To the best of our knowledge, this study is one of the first studies to design a geo-additive model to estimate the HFMD incidence rate. We performed a comprehensive exploration of the influence of environmental, meteorological, land use and socioeconomic factors on the HFMD incidence rate in terms of non-linear and spatial effects. Our approach incorporated spatial effects as an indicator of spatial autocorrelation and spatiotemporal cluster output within the model. Due to strong spatiotemporal patterns in the variation of the HFMD incidence, the multivariate model achieved good estimation accuracy (CV R2 of 0.83). Our exploration of the influence of various factors and spatiotemporal patterns has important implications for the assessment of the HFMD incidence, and our model provides a good estimation of the HFMD risk, which is useful for decision-making support for HFMD zonation and warning.

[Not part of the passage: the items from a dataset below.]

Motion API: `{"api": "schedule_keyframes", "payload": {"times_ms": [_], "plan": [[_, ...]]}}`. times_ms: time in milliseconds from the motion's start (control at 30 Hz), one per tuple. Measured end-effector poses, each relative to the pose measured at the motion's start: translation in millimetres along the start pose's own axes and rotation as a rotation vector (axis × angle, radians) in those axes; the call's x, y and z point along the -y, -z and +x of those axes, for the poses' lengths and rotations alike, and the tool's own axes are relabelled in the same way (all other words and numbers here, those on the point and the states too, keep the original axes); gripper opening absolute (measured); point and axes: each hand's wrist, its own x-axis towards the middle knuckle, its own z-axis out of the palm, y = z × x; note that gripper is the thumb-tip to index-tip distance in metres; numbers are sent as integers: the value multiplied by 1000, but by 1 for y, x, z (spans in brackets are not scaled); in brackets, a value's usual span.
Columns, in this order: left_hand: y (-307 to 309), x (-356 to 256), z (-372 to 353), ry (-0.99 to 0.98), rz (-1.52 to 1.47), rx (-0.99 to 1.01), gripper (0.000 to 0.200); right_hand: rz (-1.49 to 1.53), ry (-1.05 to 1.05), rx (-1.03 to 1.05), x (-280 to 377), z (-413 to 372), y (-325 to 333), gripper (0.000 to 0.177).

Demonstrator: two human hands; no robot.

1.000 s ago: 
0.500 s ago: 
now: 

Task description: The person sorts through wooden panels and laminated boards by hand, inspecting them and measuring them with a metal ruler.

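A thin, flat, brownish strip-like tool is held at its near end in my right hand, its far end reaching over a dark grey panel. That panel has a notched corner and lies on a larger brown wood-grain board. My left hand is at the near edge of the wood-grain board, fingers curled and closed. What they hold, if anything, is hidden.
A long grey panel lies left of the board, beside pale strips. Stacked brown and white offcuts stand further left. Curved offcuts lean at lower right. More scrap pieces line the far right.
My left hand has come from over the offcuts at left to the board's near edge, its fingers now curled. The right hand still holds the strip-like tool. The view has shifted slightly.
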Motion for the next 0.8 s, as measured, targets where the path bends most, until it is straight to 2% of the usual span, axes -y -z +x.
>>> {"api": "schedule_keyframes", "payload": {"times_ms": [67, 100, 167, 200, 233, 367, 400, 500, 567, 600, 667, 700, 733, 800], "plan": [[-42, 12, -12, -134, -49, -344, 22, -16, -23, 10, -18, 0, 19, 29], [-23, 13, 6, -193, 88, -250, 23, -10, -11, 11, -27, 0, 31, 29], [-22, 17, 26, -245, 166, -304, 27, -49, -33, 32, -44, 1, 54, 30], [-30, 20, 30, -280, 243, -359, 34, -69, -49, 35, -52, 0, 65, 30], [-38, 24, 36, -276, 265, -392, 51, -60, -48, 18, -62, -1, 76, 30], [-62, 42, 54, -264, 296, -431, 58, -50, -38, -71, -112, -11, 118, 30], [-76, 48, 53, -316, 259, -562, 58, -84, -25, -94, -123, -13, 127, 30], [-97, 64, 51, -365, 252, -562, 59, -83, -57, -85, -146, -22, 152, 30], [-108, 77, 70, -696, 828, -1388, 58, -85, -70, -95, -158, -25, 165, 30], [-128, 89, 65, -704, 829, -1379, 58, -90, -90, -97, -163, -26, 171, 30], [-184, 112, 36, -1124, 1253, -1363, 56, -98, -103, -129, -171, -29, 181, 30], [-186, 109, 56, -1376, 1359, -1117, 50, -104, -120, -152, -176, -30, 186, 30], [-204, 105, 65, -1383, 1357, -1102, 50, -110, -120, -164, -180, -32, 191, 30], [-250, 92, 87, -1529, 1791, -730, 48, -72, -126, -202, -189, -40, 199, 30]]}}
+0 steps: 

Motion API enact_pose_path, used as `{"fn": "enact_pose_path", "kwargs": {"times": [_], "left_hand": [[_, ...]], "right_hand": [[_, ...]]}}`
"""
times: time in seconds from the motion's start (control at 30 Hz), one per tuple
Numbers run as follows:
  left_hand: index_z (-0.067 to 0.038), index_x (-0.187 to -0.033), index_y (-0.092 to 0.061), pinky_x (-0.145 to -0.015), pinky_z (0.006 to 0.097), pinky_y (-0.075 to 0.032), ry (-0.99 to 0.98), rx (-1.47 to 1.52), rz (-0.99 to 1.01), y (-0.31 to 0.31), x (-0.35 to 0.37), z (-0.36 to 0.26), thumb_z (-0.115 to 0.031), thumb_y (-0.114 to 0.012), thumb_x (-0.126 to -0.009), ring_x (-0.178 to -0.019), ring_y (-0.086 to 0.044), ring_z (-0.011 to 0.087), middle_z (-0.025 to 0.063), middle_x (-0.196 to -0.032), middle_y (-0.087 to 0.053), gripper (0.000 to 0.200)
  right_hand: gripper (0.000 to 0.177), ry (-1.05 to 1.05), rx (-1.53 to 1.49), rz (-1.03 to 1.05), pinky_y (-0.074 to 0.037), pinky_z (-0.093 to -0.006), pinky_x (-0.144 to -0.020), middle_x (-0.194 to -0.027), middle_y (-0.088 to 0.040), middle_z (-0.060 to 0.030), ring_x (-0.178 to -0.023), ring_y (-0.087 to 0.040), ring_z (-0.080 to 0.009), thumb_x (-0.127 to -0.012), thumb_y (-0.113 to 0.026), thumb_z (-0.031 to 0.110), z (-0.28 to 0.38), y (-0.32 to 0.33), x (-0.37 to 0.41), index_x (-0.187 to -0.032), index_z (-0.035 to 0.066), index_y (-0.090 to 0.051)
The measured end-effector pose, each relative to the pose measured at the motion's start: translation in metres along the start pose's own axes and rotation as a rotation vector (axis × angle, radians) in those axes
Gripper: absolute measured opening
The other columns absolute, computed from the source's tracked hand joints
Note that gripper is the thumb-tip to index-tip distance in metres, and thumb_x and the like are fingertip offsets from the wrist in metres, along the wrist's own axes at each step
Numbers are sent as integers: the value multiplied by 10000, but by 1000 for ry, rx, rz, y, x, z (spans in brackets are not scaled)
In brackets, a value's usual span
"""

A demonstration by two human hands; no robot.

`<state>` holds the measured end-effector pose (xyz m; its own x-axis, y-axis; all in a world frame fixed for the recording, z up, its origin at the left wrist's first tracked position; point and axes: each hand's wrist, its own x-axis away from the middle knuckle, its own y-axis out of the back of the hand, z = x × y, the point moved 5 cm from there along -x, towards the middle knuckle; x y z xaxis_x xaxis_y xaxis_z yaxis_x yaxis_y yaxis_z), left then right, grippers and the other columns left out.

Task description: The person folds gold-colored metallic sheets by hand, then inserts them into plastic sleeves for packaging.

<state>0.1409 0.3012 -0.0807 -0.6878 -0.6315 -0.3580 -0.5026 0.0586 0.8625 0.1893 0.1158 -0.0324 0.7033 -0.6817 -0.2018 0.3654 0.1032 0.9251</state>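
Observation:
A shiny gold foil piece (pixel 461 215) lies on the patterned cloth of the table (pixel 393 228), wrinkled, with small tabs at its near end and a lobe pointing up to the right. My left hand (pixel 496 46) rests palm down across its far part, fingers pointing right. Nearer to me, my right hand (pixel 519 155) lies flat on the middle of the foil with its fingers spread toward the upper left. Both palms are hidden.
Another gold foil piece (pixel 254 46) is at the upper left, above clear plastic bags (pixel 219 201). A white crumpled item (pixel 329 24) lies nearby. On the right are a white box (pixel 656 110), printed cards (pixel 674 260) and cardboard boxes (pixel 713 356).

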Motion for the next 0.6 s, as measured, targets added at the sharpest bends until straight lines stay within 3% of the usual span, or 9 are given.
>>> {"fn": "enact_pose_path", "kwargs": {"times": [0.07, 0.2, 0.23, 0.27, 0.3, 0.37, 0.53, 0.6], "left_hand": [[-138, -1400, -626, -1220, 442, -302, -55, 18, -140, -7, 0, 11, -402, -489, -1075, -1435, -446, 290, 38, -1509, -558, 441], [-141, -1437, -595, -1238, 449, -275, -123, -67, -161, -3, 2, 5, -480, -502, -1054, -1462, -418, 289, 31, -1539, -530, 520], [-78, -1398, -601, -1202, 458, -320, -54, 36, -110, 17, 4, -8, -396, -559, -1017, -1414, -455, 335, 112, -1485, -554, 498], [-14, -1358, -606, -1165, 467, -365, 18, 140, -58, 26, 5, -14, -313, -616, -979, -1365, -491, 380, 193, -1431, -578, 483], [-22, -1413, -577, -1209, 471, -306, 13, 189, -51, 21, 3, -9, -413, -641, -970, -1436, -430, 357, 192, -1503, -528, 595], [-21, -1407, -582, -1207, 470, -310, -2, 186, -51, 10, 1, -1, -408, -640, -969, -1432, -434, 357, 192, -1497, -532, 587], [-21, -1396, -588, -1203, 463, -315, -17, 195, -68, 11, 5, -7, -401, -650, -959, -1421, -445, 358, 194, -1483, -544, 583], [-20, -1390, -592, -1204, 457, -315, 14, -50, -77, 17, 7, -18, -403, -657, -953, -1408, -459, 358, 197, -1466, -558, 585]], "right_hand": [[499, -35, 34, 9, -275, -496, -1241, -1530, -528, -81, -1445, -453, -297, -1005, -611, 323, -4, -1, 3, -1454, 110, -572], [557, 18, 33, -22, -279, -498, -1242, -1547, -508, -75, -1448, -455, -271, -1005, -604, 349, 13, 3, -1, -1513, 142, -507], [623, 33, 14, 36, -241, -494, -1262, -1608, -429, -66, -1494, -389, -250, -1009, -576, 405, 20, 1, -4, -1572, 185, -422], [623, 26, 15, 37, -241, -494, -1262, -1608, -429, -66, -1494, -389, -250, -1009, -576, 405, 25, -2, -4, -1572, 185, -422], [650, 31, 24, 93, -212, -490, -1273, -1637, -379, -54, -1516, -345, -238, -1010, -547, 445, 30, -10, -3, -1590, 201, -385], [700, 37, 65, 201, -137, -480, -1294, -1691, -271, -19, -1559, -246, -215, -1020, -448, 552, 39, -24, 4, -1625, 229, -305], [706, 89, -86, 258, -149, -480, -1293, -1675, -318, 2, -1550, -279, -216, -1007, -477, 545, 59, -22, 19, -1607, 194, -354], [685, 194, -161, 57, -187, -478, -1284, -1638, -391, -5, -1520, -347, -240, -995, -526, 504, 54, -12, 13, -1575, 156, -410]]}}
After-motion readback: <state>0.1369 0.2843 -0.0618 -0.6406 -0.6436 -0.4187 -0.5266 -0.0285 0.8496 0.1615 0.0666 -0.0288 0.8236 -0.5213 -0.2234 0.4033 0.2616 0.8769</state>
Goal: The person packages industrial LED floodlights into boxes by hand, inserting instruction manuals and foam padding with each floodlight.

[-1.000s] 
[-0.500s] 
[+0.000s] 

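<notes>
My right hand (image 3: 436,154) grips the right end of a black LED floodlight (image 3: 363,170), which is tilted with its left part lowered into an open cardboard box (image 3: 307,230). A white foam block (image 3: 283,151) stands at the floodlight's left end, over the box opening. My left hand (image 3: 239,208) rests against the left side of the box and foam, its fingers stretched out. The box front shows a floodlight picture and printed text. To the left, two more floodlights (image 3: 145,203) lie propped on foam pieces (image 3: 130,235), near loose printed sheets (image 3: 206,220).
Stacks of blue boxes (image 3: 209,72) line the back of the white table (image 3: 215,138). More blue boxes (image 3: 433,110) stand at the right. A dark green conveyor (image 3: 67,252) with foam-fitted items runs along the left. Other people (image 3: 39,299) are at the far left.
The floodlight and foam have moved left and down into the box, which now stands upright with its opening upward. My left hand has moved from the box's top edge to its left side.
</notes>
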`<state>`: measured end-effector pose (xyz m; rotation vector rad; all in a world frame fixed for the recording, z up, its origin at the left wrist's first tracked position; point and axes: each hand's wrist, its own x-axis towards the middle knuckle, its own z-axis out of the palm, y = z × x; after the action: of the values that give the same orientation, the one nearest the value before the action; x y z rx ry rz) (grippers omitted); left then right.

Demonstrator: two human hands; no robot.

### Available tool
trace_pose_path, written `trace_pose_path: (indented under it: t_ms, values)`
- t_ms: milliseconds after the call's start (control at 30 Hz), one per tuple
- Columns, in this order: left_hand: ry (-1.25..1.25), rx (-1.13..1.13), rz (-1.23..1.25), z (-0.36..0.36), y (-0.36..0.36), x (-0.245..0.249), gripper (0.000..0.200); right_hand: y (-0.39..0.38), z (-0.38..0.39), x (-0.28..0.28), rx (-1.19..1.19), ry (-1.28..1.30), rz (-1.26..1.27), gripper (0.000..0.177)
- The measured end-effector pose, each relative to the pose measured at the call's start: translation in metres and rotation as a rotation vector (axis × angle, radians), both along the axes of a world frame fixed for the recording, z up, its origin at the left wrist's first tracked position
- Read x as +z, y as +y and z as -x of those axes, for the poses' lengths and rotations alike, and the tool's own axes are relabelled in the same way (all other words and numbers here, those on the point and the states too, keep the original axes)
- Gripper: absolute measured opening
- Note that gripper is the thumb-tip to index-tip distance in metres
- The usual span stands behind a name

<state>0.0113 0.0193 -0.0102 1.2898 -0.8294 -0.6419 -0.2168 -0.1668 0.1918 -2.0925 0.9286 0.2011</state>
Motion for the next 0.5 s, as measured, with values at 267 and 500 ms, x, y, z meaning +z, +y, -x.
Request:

This study has several limitations. First, the socioeconomic factor data used in this study do not contain temporal changes. However, socioeconomic factors such as GDP and the number of students do not have significant changes over time within one year. Therefore, the above limitation has a very limited impact on the results. Second, we chose the Thiessen polygon for spatial effect modeling. The Thiessen polygon is affected by the distribution of sample points. However, if more data become subsequently available, the Thiessen polygons can be updated to produce results with better spatial resolution. Third, we chose many variables that might lead to over-fitting in the non-linear additive model. However, the final multivariate model selected fewer variables, strong temporal and spatial variability explained more variation, and cross-validation demonstrated the prediction efficacy of this method. Fourth, the spatial effect and spatiotemporal clustering of the final model explained a large portion of the variation, and the physical meaning of other variables was ignored. However, this study already explored the effects of individual factors on HFMD itself. In terms of prediction accuracy, the contribution of environmental and socioeconomic factors alone was limited. The addition of spatial autocorrelation and spatiotemporal clustering greatly improved the prediction performance. Under the conditions that the influencing factors were complex and the variability of the disease incidence could not be captured effectively, the addition of spatial autocorrelation and spatial clustering items to the model improved the accuracy of risk identification, which was helpful for zoning and warning of HFMD. Last, our model was trained using the data for Shandong Province of China, and the model was applied only for the assessment of the HFMD risk in Shandong Province of China. However, our geo-additive approach, as an improvement of our previous approach [
40], can be easily extended to other regions and other infectious diseases similar to HFMD that characterize strong spatial autocorrelation and temporal patterns.